Project 3: Richness of semantic representations of animate and inanimate concepts

Experiments 1 and 2 did not provide support for attentional prioritization or controlled processing as a basis for the animacy advantage in recall or recognition memory. In our third project, we asked whether a difference in the richness of semantic representations between animate and inanimate words partially mediates the advantage animate words hold in recall.

Nairne et al. (2013) proposed that differences in semantic representational dimensions between animate and inanimate stimuli might be responsible for better memory for animate stimuli (Cree & McRae, 2003; Ralph et al., 2017).
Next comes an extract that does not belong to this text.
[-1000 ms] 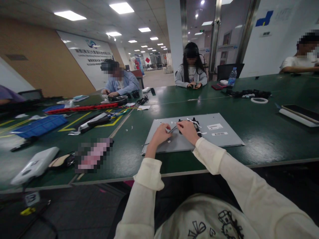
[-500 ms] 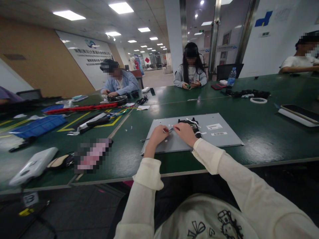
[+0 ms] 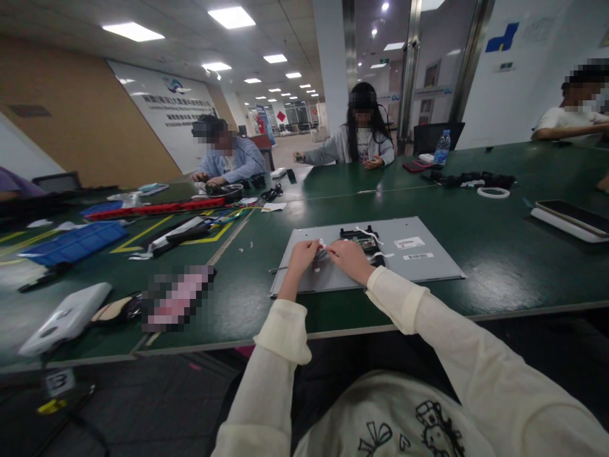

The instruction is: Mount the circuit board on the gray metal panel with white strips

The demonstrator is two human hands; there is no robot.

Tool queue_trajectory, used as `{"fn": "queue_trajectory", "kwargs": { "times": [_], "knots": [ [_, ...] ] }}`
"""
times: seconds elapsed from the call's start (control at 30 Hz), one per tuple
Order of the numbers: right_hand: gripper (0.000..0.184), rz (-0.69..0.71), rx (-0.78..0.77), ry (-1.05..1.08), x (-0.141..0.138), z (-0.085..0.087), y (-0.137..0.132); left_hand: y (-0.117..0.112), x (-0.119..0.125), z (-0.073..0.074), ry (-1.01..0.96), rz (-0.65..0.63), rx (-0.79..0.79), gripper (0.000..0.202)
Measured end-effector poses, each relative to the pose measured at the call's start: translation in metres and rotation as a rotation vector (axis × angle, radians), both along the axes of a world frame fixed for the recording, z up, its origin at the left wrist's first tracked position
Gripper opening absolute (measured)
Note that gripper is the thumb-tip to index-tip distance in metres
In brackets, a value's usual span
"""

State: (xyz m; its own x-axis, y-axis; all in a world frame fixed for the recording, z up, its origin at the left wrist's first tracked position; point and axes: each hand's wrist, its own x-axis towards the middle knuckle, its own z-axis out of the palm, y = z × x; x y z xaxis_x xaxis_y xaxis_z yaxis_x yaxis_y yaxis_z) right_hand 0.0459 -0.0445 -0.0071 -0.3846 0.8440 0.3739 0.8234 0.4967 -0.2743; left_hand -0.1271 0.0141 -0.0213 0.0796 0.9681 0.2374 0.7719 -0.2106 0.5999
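Observation:
A grey flat panel [image 3: 333, 223] lies on the green table in front of me, with paper labels on its right side. On its middle sits a black-framed circuit board [image 3: 364, 238] with white tape strips. My left hand [image 3: 303, 259] is over the panel's left part, its fingers pinched together. Close beside it, my right hand [image 3: 351, 260] is also pinched, at the left edge of the board. A small whitish bit shows between the two sets of fingertips, too small to name. A thin grey rod [image 3: 276, 271] sticks out left of my left wrist.
Left of me lie a white device [image 3: 66, 317], a pink item [image 3: 178, 298] and a blue basket [image 3: 76, 243]. A phone [image 3: 573, 216] lies at the right, a white ring [image 3: 493, 192] and a water bottle [image 3: 442, 149] farther back. Several people sit around the table.
My fingertips have shifted slightly and come closer together, and the thin shaft between them is less visible. The person across has stretched one arm out toward the left.

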Motion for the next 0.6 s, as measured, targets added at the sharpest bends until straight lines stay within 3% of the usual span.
{"fn": "queue_trajectory", "kwargs": {
  "times": [0.1, 0.3, 0.6],
  "knots": [
    [0.035, 0.012, 0.003, -0.049, -0.0012, 0.0004, -0.0037, 0.0020, -0.0001, -0.0034, -0.063, 0.007, 0.010, 0.051],
    [0.034, 0.037, 0.024, -0.120, -0.0014, -0.0005, -0.0070, 0.0054, 0.0000, -0.0073, -0.176, 0.050, 0.073, 0.028],
    [0.030, 0.075, 0.055, -0.151, -0.0014, -0.0023, -0.0085, 0.0039, 0.0020, -0.0079, -0.003, 0.028, 0.140, 0.018]
  ]
}}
Semantic representations differ on multiple dimensions, including number of senses, the number of meanings with which a word is associated, emotional valence and arousal, imageability, and body-object interactions. So far, such representational differences as a basis for the animacy effect in memory are elusive. Bonin et al. (2013) tested whether animate words are more likely to be rated as giving rise to sensory experiences than inanimate words, but found no difference. Gelin et al. (2019) tested whether animate words are more likely to spontaneously give rise to visual images than inanimate words. Results were mixed: Although instructions to generate mental images eliminated the free-recall advantage for animate words by improving recall of inanimate words, in accord with a difference in spontaneous imagery, a visual cognitive load did not differentially impair recall of animate words. Gelin et al. (2019) also tested whether animate words are more likely to activate motoric representations than inanimate words, but ratings of body-object interactions were higher for inanimate words. Popp and Serra (2018) and Meinhardt et al. (2018) ruled out differences in emotional valence and arousal.

An important metric of the richness of semantic representations is the number of semantic features (NoF) that participants list for a target word in feature norming studies (McRae et al., 2005). Semantic features have been used in models of concepts, semantic memory, language processing, and memory (Hintzman, 1986; Shiffrin & Steyvers, 1997). To aid model development and testing, semantic feature norms have been generated by presenting participants sets of concept names and asking them to list the features they think are important for each concept (McRae et al., 2005). The results are compiled with the number of participants who listed each feature and indices of feature informativeness, such as the distinctiveness of features. For example, the resulting feature list for moose includes is large, has antlers, has legs, lives in woods, is hunted by people, and the feature list for knife includes has a handle, has a blade, is shiny, made of metal, is sharp, and used for cutting.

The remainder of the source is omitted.